Function EXpression Language

Home

Fexl version b13 released

I just released version b13 of the Fexl source code. This uses fwrite instead of write in string_put.c for better I/O synchronization. The test script is also slightly enhanced.

Current plans

Incidentally, I'm working on an entirely new version of Fexl which will support meta-programming and embedded evaluation. The code for this interpreter has no recursive routines — not even for parsing, or when a function like long_add needs to evaluate its arguments. Everything is done from a single flat evaluation loop which uses value nodes to maintain its own stack.
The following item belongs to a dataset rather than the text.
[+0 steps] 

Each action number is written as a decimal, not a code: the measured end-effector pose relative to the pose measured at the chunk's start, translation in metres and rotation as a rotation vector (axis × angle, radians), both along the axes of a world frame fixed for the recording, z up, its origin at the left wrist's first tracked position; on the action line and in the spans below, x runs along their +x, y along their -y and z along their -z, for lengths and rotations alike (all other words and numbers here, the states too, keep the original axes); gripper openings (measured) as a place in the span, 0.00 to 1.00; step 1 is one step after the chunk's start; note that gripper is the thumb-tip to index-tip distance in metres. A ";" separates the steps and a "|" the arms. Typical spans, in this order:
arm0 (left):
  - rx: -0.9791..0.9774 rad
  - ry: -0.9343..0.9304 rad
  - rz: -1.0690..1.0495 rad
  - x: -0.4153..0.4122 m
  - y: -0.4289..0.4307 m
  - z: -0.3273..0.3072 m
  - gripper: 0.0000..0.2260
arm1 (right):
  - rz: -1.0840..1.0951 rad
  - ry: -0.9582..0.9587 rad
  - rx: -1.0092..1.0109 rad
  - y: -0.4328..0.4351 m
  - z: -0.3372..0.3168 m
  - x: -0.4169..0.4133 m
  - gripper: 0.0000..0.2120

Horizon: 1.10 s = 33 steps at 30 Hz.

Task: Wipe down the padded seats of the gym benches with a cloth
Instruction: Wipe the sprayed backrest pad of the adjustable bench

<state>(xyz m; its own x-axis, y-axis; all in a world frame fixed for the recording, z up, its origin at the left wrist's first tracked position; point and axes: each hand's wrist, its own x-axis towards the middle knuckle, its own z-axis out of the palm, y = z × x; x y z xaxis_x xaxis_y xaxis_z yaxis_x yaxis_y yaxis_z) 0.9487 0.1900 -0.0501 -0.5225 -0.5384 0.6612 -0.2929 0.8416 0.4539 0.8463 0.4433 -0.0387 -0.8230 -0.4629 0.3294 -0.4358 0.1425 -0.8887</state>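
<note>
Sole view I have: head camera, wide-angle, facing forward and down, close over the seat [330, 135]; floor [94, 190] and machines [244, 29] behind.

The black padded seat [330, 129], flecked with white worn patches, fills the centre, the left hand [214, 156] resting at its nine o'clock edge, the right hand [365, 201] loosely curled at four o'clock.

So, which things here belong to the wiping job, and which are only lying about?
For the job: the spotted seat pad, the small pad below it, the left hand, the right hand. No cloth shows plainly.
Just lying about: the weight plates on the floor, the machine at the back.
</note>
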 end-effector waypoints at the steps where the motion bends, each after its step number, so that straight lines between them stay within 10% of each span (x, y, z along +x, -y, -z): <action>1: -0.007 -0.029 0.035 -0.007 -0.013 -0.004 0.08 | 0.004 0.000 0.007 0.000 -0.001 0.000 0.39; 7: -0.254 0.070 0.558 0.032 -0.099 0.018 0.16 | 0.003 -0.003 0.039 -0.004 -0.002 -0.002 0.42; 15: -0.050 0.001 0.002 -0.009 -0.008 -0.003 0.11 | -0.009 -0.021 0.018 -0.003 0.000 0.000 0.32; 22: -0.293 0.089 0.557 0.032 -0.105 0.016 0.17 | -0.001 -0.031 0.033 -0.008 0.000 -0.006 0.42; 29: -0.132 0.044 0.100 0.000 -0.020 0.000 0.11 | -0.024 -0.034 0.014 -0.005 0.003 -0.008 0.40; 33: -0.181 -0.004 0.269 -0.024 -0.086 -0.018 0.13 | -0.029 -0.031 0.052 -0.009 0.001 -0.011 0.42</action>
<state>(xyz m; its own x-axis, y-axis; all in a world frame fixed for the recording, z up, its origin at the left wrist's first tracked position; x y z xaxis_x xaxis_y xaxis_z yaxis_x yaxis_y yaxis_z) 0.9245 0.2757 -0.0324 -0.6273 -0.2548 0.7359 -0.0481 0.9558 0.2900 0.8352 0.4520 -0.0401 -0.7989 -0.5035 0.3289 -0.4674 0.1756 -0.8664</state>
Currently the parser is written in C, and calls itself recursively to parse terms and expressions. In the new code, the parser will in effect be written in Fexl itself, and will evaluate in the normal evaluation loop just like any program written by the user. To resolve this chicken-and-egg scenario, the combinatorial form for the parser will be hardcoded into the C code, e.g. looking something like A(A(S,I), ...). I am writing the parser in Fexl now, and it will generate its own form automatically for me so I don't have to do it by hand.

I already have much of the infrastructure done. It all relies on the simple concept of a "tree", which is either a symbol, with a name and position (line number), or an application, which is the pairing of a left tree with a right tree. The constructors are:

# A tree is either (sym name pos) or (app fun arg).  The pos is used to report
# the position of any undefined symbols so you can find them easily in your
# source code and fix them.

\sym = (\name\pos \sym\app sym name pos)
\app = (\fun\arg  \sym\app app fun arg)

By convention, the parser puts an underscore "_" in front of each name it reads in the user's program. So for example, the names x, C, 4.8, or "hello" appear in the tree as symbols named _x, _C, _4.8, or _"hello".

In contrast, the parser also inserts built-in symbols itself for its own purposes, such as C, S, I, L, R, and Y. These symbols appear literally in the tree with those names, so that the parser can recognize them directly for pattern-matching purposes.

The parser uses this function to create named variables:

# A variable is a symbol whose name starts with "_".
\var = (\name sym (string_append "_" name))

And this function to detect variable names:

# Return true if the name starts with "_", indicating a variable name.
\is_var_name = (\name long_eq (string_ch name) (string_ch "_"))

Now here is the very important high-level function lam, which does lambda abstraction:

# The lam function abstracts x from f.  The result g is such that:
#
#    1. g contains no occurrences of x.
#    2. g x = f

\lam == (\x\f
    tree_eq x f I;
    f
    (\_\_ app C f)
    \fun\arg
    simplify (app (app S (lam x fun)) (lam x arg))
    )

After all variables are abstracted out, the parser calls resolve to convert the tree form into the corresponding actual evaluable function:

# Replace all symbols in tree f with their definitions in the environment env,
# and convert app trees into actual function applications.
#
# If all symbols are defined, it returns (yes value), where value is the actual
# evaluable function denoted by the tree.
#
# If a symbol is undefined, it returns (no name pos), which is the name and
# position of the first undefined symbol it encountered.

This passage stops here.